The frontoparietal control network, which connects areas primarily in the parietal and frontal lobes, two regions known to be involved in Alzheimer’s disease, was found to have lower structural connectivity in mutation carriers. Even after controlling for amyloid plaque burden, there was a correlation between expected years until the onset of symptoms and white matter structural connectivity in the frontoparietal control network among mutation carriers.
“This suggests that DTI network integrity measures may serve as a surrogate for the brain’s resilience to pathologic attack,” Dr. Petrella said. “We used a network measurement called global efficiency, and a decrease in efficiency can be interpreted as a breakdown in network organization,” Dr. Prescott added. “The findings show that as mutation carriers approach the estimated age of symptom onset, global efficiency decreases significantly.”

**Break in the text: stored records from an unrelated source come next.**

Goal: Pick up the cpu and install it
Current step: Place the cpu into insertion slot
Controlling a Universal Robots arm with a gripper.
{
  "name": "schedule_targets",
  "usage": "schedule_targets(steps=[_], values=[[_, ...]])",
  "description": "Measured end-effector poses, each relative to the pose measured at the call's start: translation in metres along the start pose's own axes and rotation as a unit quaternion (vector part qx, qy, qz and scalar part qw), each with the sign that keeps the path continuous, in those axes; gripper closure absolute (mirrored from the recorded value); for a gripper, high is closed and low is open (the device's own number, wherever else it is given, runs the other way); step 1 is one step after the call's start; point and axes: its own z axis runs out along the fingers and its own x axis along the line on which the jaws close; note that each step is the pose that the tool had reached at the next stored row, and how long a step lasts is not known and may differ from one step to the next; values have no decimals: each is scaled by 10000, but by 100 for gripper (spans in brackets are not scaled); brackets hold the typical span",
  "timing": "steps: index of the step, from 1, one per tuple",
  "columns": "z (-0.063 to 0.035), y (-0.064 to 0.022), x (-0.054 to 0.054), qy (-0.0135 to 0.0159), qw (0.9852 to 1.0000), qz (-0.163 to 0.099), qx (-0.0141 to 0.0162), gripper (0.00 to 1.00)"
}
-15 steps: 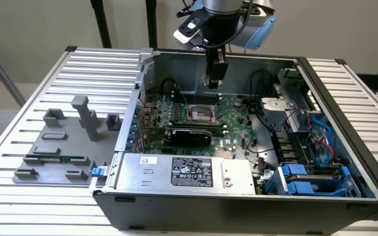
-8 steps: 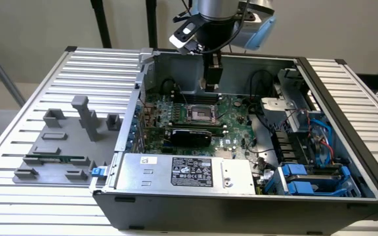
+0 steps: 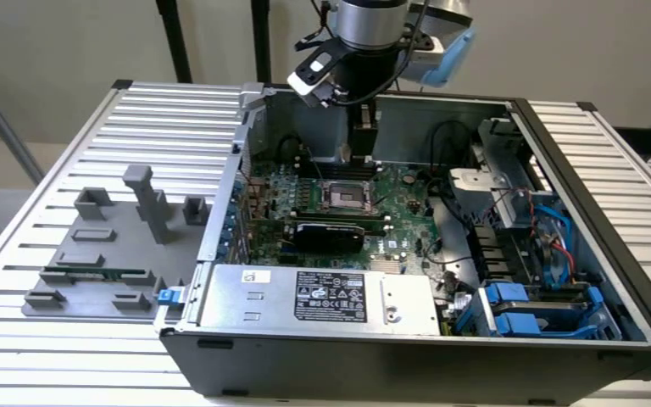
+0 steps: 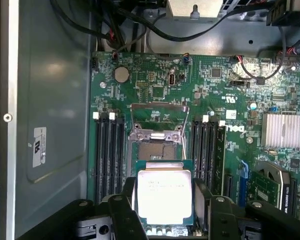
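The cpu [image 4: 164, 195], a silvery square plate with a thin green rim, sits level between my two black fingers [image 4: 124, 205]. My gripper [image 4: 164, 207] is shut on the cpu by its two opposite edges. Just beyond it on the green motherboard [image 4: 210, 90] lies the dark socket [image 4: 157, 150], its metal load frame [image 4: 157, 117] swung open. In the exterior view my gripper [image 3: 348, 151] hangs inside the open computer case [image 3: 597, 220], just above and behind the socket [image 3: 342, 197].
Black memory slots [image 4: 110, 155] flank the socket on both sides. A finned heat sink [image 4: 282, 130] and black cables [image 4: 140, 30] lie nearby. The power supply [image 3: 325, 297] fills the case's near side. A grey fixture [image 3: 94, 274] with a green memory stick lies on the slatted table.
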Motion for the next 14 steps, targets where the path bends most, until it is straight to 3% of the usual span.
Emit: schedule_targets(steps=[14], values=[[207,-15,-41,-2,10000,44,-1,45]])
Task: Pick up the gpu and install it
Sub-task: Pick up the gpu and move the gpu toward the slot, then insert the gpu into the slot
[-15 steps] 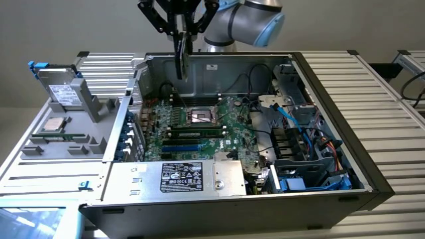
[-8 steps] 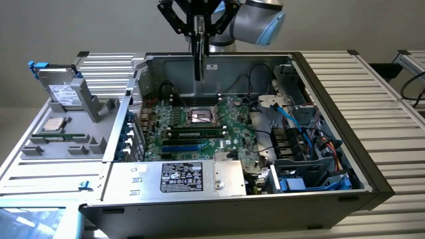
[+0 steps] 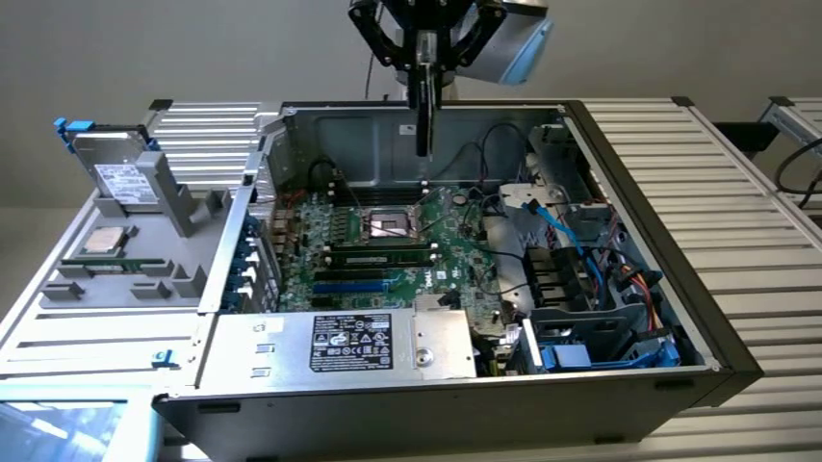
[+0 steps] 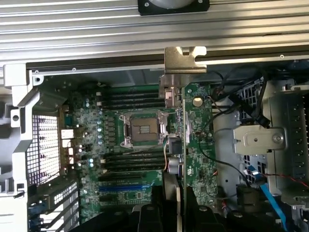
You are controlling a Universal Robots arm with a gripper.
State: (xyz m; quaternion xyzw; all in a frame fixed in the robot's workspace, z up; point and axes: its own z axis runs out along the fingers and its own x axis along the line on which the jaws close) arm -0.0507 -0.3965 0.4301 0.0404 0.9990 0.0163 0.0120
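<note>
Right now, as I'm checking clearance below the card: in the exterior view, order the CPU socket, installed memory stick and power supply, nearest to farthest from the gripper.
The gripper holds the gpu above the far side of the case.
1. CPU socket, mid-board.
2. Memory stick, just camera-side of the socket.
3. Power supply, at the near edge.

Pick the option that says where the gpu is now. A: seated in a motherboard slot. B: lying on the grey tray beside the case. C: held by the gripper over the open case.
C: the gpu hangs edge-on from the gripper above the motherboard.
</note>
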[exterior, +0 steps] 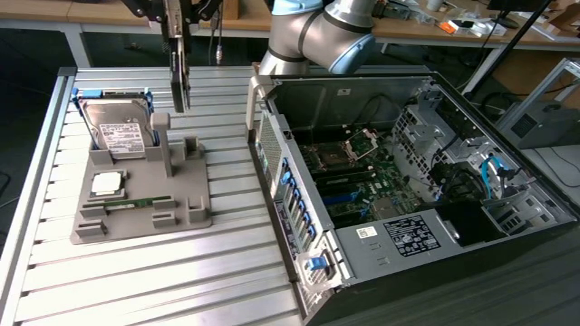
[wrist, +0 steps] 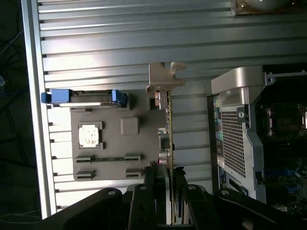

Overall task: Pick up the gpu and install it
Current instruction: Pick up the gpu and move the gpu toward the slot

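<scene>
I see the end effector [exterior: 178, 22] clasping the thin dark expansion card [exterior: 179, 78] on edge, aloft near the far edge of the slatted metal bench [exterior: 127, 285].

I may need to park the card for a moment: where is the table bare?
The gripper holds the gpu above the grey fixture. Bare table slats span the exterior view's lower left, past the fixture, plus a narrower strip between fixture and computer case. Crowded: the fixture, the case's inside.
</scene>
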Tool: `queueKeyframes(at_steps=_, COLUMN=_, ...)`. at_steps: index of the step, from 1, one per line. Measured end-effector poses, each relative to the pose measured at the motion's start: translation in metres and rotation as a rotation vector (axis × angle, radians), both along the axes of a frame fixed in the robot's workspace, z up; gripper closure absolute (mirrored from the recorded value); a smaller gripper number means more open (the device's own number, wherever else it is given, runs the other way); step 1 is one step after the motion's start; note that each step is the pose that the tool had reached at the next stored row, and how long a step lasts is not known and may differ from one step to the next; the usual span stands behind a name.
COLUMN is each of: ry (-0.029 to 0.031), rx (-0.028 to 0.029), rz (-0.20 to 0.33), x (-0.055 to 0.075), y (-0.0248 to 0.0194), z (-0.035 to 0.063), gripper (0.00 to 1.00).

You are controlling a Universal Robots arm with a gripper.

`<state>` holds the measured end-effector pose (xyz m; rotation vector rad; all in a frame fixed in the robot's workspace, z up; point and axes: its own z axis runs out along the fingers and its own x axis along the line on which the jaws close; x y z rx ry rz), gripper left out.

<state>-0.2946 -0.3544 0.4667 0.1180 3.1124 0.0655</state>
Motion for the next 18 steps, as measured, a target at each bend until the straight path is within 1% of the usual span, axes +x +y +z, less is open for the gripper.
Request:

The study’s findings suggest that imaging-based identification of structural changes in the brain in people at genetic risk for early-onset Alzheimer’s disease could help researchers better understand how genes influence the disease process that leads to dementia.
“This demonstrates the potential of MRI as an evaluation tool in patients deemed at risk for Alzheimer’s disease before symptoms develop,” Dr. Prescott said. “The application of these advanced MRI techniques could help refine the identification of at-risk patients and risk measurements.”
The findings also suggest that imaging may play a role in the development of therapeutic drugs to treat Alzheimer’s disease. While most trials have been conducted on patients who already have Alzheimer’s disease or cognitive impairment, earlier identification and treatment of patients at risk represents a more promising avenue for preventing or at least delaying the onset of dementia.
“One potential clinical application of this study tool would be to add quantitative information to risk factors such as family history and use that to help identify patients early, when they may benefit from treatment,” Dr. Prescott explained. “However, we will have to wait for that to be implemented until we have an effective treatment.”
The researchers intend to conduct a follow-up study with advanced imaging and updated data from the DIAN network to assess the progression of Alzheimer’s disease in the study participants.